Saint Paul’s earned sick and safe time requirements are changing, with unanimous City Council approval on January 18. One key modification brings the city’s rules into compliance with a recent Minnesota Supreme Court decision.

The state’s highest court upheld Minneapolis’ earned sick and safe time ordinance in a June 2020 case involving the Minnesota Chamber of Commerce. The decision clarified that if a business has an office outside of the city but the employees work in the city, the employer needs to follow the earned sick and safe time regulations.

That is a clarification Saint Paul spelled out in its recently approved ordinance amendments. Some employers reportedly had moved their headquarters out of the city to try to skirt the regulation. Until the Minneapolis court case was settled, Saint Paul could only enforce its ordinance with businesses based in the city limits.

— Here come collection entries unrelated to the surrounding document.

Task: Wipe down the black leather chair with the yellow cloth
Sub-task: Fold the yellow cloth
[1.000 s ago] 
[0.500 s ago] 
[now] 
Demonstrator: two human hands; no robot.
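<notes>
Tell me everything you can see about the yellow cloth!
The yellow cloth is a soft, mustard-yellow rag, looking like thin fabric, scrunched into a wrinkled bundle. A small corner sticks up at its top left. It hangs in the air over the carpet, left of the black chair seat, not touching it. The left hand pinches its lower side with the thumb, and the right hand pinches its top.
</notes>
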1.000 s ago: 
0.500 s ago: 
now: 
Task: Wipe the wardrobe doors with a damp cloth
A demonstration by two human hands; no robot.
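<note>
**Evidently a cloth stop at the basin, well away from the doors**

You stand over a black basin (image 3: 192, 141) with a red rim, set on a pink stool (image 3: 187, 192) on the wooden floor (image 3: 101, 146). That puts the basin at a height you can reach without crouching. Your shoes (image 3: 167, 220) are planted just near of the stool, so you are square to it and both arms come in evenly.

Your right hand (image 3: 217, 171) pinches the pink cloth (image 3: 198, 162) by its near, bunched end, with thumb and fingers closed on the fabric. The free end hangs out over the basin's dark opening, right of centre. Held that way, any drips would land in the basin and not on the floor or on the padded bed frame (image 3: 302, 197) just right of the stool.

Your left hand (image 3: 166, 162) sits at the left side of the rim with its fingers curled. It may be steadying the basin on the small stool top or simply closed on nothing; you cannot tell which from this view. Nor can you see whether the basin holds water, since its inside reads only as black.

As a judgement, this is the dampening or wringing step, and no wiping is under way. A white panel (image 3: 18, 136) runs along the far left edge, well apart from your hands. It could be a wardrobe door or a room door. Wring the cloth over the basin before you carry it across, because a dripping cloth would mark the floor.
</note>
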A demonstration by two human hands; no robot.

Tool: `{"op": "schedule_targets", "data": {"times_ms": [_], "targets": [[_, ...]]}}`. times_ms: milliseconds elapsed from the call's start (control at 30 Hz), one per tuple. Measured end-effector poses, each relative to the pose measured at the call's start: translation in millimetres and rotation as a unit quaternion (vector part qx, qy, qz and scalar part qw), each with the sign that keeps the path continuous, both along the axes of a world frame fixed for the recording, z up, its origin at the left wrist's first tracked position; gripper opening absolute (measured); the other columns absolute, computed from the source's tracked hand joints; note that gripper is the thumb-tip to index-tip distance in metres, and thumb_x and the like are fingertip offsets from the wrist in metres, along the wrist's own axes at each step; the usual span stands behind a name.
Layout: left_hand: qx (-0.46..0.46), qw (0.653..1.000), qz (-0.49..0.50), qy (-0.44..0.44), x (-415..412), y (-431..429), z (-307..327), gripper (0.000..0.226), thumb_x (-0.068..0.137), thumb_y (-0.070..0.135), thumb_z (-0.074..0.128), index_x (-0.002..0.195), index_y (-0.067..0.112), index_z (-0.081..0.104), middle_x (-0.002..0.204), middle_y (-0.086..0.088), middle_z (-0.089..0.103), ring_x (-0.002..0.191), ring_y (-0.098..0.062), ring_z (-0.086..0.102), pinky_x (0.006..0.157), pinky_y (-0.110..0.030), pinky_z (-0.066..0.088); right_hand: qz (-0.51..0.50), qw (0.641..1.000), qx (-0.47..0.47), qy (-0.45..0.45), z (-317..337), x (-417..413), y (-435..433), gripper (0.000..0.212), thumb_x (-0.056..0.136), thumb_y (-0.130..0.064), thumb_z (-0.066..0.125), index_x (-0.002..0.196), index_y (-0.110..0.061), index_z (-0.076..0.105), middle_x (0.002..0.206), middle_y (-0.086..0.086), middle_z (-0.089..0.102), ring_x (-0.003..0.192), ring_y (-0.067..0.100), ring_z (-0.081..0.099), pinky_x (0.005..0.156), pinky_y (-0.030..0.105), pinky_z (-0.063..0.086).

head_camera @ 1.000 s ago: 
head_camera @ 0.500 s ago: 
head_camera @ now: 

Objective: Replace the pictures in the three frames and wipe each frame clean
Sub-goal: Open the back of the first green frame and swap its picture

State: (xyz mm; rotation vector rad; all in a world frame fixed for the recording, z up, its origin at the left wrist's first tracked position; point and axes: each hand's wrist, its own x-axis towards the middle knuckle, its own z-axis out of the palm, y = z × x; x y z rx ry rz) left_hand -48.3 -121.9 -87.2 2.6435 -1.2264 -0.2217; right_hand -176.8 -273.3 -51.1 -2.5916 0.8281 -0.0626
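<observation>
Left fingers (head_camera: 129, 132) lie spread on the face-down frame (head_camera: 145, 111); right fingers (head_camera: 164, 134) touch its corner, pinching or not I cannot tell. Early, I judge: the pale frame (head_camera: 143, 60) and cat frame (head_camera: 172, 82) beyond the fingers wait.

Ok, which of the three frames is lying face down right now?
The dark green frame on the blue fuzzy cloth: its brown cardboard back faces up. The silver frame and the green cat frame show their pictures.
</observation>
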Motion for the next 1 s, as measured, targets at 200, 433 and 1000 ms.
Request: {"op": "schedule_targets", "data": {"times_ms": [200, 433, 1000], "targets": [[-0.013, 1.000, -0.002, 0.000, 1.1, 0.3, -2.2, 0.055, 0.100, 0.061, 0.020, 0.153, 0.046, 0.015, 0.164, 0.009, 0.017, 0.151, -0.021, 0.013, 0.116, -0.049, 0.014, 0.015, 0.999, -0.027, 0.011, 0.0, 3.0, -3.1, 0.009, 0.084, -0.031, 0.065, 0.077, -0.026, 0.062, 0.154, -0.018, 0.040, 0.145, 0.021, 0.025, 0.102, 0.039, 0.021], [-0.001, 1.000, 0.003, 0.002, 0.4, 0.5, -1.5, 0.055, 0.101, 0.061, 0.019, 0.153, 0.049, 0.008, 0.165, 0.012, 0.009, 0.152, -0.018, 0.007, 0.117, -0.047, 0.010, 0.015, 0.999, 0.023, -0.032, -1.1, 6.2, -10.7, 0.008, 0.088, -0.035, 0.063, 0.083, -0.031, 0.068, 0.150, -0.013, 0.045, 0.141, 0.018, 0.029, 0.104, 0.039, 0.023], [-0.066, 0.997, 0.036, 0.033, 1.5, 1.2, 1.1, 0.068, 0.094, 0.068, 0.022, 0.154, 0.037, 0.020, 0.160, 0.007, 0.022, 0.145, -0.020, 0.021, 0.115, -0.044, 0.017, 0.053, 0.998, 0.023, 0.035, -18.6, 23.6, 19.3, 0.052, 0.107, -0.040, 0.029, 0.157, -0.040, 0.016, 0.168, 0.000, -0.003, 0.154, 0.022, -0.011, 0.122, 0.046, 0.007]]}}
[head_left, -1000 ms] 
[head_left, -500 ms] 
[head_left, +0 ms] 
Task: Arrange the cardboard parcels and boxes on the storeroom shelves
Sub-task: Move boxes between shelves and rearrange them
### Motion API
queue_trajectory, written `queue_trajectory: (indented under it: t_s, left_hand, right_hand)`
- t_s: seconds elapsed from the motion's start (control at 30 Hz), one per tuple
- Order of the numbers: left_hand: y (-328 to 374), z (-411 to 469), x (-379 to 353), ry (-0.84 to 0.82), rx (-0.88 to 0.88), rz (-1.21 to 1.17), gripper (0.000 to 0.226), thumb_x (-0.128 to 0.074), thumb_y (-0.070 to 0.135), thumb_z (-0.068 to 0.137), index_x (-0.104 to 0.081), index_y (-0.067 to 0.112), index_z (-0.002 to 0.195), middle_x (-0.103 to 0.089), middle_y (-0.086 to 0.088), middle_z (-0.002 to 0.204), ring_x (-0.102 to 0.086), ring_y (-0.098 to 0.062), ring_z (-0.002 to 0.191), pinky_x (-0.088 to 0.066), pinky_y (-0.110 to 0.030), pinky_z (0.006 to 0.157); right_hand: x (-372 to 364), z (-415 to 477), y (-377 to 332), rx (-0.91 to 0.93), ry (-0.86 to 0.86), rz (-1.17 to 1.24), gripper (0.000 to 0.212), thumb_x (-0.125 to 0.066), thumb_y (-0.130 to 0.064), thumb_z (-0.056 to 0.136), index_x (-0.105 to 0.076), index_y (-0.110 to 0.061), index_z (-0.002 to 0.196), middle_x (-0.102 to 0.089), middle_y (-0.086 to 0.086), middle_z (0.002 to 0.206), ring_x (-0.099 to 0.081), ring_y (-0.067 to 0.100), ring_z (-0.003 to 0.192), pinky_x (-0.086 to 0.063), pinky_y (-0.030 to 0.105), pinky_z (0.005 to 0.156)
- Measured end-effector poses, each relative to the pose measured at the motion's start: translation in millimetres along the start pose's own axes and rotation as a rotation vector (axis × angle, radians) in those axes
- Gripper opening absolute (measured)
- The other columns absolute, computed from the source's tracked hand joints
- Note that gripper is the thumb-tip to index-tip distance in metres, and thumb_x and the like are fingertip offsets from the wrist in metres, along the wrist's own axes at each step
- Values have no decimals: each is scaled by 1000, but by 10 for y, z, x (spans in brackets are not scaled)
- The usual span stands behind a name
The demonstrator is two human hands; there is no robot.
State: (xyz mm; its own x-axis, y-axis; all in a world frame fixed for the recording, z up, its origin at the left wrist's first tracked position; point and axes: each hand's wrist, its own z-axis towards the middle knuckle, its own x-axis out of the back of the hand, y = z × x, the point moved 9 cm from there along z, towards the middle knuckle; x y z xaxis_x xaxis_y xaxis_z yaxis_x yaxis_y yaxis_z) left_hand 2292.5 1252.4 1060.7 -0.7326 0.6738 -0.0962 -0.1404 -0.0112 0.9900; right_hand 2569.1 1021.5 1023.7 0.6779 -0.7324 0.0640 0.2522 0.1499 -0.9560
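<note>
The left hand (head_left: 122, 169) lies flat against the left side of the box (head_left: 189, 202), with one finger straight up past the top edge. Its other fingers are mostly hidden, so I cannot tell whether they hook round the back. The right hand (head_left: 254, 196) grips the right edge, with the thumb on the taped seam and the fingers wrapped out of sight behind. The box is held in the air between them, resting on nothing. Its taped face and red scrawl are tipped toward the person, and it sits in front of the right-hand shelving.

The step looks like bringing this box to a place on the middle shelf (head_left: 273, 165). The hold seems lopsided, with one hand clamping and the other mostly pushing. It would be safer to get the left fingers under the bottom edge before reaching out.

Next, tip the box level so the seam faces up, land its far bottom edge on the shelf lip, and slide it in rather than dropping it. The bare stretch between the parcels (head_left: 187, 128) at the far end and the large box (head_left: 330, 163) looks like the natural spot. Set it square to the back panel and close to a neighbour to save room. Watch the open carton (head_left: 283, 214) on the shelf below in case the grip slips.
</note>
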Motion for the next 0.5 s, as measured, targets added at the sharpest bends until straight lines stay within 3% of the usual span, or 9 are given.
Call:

Changes were a long time coming

Beth Commers of Saint Paul’s Human Rights and Equal Employment Opportunity (HREEO) office said it took a while for the changes to be processed. HREEO in recent years has struggled with frequent turnover in leadership. That includes having six directors in the last five years.

A public hearing on the changes earlier in January drew just one supporter. Highland resident Rick Varco is the political director for SEIU Healthcare Minnesota and its 50,000 union members. He said the changes follow the intent of the recommendations of the city task force on earned sick and safe time.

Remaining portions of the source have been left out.